----- INFORMATION PROVIDED

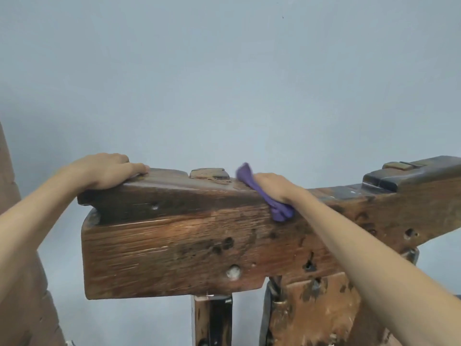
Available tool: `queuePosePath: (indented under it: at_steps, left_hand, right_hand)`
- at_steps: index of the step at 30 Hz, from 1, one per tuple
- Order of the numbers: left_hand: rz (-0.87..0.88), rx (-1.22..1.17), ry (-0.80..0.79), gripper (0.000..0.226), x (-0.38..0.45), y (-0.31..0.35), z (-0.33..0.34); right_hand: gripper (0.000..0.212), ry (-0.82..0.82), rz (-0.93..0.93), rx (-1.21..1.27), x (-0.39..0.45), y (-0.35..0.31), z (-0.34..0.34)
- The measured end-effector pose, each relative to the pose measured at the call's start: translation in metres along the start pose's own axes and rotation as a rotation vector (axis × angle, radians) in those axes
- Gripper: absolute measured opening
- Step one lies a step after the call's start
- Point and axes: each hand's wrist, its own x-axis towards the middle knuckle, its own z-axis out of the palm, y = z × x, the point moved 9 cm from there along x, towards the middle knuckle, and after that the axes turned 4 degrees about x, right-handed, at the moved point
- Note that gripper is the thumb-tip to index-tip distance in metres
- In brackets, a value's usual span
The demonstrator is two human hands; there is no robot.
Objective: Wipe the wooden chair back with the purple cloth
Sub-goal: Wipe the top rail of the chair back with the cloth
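Forearms reach in; we are wiping the top of the chair back (pixel 174 236).
Our right hand (pixel 275 187) clutches the purple cloth (pixel 280 212) on its top edge; left hand (pixel 107 172) steadies the end, fingers draped flat. Rough knots could snag the cloth.

Both forearms are showing bare right up to the frame's edges, with no sleeves in view. The left hand (pixel 104 174) and right hand (pixel 277 188) are wearing nothing.

Two hands: left hand (pixel 104 174), right hand (pixel 277 189). One purple cloth (pixel 279 212). One wooden chair back (pixel 189 248).
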Motion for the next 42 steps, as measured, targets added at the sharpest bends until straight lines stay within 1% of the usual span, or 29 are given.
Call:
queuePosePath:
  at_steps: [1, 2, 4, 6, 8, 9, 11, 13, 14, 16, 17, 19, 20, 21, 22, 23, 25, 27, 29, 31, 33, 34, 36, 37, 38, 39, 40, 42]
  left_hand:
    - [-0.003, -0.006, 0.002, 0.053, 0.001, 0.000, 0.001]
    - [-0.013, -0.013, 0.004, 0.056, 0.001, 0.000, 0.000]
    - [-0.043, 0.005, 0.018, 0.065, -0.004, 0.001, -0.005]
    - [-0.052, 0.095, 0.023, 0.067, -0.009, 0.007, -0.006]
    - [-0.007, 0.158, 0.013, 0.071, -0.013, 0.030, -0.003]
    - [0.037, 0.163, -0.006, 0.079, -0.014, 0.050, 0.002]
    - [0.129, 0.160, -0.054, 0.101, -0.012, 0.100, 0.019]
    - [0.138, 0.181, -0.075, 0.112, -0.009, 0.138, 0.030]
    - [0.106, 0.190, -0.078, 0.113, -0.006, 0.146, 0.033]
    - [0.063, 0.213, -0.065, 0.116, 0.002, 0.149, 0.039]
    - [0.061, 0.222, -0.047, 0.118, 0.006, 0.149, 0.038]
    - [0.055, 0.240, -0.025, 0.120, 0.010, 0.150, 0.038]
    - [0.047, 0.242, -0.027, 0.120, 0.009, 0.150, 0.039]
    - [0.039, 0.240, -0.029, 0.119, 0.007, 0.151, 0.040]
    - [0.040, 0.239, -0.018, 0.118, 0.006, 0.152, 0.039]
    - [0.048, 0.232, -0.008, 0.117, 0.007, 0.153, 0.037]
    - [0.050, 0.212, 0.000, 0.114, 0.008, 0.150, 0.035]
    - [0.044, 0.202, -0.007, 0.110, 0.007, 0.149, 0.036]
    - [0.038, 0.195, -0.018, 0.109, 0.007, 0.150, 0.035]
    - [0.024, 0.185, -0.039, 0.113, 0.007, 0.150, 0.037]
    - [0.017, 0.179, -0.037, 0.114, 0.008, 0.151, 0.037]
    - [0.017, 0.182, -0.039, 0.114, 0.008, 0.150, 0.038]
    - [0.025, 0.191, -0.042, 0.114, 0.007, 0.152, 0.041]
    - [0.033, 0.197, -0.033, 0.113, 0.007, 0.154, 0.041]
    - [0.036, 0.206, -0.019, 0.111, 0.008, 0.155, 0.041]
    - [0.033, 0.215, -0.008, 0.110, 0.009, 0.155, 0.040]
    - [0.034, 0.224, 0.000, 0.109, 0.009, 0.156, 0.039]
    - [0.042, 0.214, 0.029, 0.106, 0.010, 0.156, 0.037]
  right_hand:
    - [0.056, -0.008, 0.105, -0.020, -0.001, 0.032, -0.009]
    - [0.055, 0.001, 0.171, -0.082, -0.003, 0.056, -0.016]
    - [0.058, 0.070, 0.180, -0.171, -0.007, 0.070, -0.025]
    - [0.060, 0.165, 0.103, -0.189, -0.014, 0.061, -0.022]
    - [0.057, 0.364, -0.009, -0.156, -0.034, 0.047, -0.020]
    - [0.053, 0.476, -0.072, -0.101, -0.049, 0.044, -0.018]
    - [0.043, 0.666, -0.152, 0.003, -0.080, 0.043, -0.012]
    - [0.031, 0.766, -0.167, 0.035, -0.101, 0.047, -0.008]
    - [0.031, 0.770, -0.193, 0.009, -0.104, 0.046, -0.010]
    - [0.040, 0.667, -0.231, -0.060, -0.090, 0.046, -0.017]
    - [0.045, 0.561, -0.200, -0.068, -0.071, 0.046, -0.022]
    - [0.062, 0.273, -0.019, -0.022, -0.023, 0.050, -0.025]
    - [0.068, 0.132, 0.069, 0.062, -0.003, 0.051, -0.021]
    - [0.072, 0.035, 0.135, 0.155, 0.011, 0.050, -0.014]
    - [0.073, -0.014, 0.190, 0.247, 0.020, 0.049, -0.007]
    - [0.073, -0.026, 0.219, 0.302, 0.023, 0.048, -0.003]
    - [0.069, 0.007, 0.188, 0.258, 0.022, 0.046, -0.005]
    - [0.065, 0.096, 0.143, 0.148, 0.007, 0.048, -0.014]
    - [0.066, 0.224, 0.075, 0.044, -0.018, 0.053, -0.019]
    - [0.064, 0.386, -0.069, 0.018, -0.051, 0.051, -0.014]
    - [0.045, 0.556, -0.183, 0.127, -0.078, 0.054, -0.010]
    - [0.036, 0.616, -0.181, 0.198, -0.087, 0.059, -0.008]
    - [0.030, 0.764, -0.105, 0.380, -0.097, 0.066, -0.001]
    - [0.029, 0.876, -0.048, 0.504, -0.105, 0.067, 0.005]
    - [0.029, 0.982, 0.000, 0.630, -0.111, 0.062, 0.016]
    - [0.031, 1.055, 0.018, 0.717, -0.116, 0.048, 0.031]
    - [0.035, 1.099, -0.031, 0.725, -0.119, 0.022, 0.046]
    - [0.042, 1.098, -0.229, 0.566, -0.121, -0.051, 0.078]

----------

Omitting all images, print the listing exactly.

[ANSWER TO THE EXERCISE]
Available tool: `queuePosePath: (indented under it: at_steps, left_hand, right_hand)`
- at_steps: index of the step at 30 Hz, from 1, one per tuple
- Order of the numbers: left_hand: rz (-0.87..0.88), rx (-1.22..1.17), ry (-0.80..0.79), gripper (0.000..0.226), x (-0.38..0.45), y (-0.31..0.35), z (-0.33..0.34); right_hand: gripper (0.000..0.212), ry (-0.82..0.82), rz (-0.93..0.93), rx (-1.21..1.27), x (-0.39..0.45), y (-0.35..0.31), z (-0.34..0.34)
- The measured end-effector pose, each relative to the pose measured at the call's start: translation in metres along the start pose's own axes and rotation as a rotation vector (axis × angle, radians) in those axes
- Gripper: absolute measured opening
- Step one lies a step after the call's start
- Point and axes: each hand's wrist, its own x-axis towards the middle knuckle, its own z-axis out of the palm, y = z × x, the point moved 9 cm from there along x, towards the middle knuckle, and after that the axes turned 4 degrees about x, right-handed, at the moved point
- Note that gripper is the thumb-tip to index-tip distance in metres
- In brackets, a value's usual span
The demonstrator is two human hands; there is no robot.
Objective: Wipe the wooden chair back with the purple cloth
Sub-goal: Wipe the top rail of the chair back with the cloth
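Forearms reach in; we are wiping the top of the chair back (pixel 174 236).
Our right hand (pixel 275 187) clutches the purple cloth (pixel 280 212) on its top edge; left hand (pixel 107 172) steadies the end, fingers draped flat. Rough knots could snag the cloth.

Both forearms are showing bare right up to the frame's edges, with no sleeves in view. The left hand (pixel 104 174) and right hand (pixel 277 188) are wearing nothing.

Two hands: left hand (pixel 104 174), right hand (pixel 277 189). One purple cloth (pixel 279 212). One wooden chair back (pixel 189 248).
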Motion for the next 42 steps, as measured, targets added at the sharpest bends until straight lines stay within 1% of the usual span, or 29 are given.
Call:
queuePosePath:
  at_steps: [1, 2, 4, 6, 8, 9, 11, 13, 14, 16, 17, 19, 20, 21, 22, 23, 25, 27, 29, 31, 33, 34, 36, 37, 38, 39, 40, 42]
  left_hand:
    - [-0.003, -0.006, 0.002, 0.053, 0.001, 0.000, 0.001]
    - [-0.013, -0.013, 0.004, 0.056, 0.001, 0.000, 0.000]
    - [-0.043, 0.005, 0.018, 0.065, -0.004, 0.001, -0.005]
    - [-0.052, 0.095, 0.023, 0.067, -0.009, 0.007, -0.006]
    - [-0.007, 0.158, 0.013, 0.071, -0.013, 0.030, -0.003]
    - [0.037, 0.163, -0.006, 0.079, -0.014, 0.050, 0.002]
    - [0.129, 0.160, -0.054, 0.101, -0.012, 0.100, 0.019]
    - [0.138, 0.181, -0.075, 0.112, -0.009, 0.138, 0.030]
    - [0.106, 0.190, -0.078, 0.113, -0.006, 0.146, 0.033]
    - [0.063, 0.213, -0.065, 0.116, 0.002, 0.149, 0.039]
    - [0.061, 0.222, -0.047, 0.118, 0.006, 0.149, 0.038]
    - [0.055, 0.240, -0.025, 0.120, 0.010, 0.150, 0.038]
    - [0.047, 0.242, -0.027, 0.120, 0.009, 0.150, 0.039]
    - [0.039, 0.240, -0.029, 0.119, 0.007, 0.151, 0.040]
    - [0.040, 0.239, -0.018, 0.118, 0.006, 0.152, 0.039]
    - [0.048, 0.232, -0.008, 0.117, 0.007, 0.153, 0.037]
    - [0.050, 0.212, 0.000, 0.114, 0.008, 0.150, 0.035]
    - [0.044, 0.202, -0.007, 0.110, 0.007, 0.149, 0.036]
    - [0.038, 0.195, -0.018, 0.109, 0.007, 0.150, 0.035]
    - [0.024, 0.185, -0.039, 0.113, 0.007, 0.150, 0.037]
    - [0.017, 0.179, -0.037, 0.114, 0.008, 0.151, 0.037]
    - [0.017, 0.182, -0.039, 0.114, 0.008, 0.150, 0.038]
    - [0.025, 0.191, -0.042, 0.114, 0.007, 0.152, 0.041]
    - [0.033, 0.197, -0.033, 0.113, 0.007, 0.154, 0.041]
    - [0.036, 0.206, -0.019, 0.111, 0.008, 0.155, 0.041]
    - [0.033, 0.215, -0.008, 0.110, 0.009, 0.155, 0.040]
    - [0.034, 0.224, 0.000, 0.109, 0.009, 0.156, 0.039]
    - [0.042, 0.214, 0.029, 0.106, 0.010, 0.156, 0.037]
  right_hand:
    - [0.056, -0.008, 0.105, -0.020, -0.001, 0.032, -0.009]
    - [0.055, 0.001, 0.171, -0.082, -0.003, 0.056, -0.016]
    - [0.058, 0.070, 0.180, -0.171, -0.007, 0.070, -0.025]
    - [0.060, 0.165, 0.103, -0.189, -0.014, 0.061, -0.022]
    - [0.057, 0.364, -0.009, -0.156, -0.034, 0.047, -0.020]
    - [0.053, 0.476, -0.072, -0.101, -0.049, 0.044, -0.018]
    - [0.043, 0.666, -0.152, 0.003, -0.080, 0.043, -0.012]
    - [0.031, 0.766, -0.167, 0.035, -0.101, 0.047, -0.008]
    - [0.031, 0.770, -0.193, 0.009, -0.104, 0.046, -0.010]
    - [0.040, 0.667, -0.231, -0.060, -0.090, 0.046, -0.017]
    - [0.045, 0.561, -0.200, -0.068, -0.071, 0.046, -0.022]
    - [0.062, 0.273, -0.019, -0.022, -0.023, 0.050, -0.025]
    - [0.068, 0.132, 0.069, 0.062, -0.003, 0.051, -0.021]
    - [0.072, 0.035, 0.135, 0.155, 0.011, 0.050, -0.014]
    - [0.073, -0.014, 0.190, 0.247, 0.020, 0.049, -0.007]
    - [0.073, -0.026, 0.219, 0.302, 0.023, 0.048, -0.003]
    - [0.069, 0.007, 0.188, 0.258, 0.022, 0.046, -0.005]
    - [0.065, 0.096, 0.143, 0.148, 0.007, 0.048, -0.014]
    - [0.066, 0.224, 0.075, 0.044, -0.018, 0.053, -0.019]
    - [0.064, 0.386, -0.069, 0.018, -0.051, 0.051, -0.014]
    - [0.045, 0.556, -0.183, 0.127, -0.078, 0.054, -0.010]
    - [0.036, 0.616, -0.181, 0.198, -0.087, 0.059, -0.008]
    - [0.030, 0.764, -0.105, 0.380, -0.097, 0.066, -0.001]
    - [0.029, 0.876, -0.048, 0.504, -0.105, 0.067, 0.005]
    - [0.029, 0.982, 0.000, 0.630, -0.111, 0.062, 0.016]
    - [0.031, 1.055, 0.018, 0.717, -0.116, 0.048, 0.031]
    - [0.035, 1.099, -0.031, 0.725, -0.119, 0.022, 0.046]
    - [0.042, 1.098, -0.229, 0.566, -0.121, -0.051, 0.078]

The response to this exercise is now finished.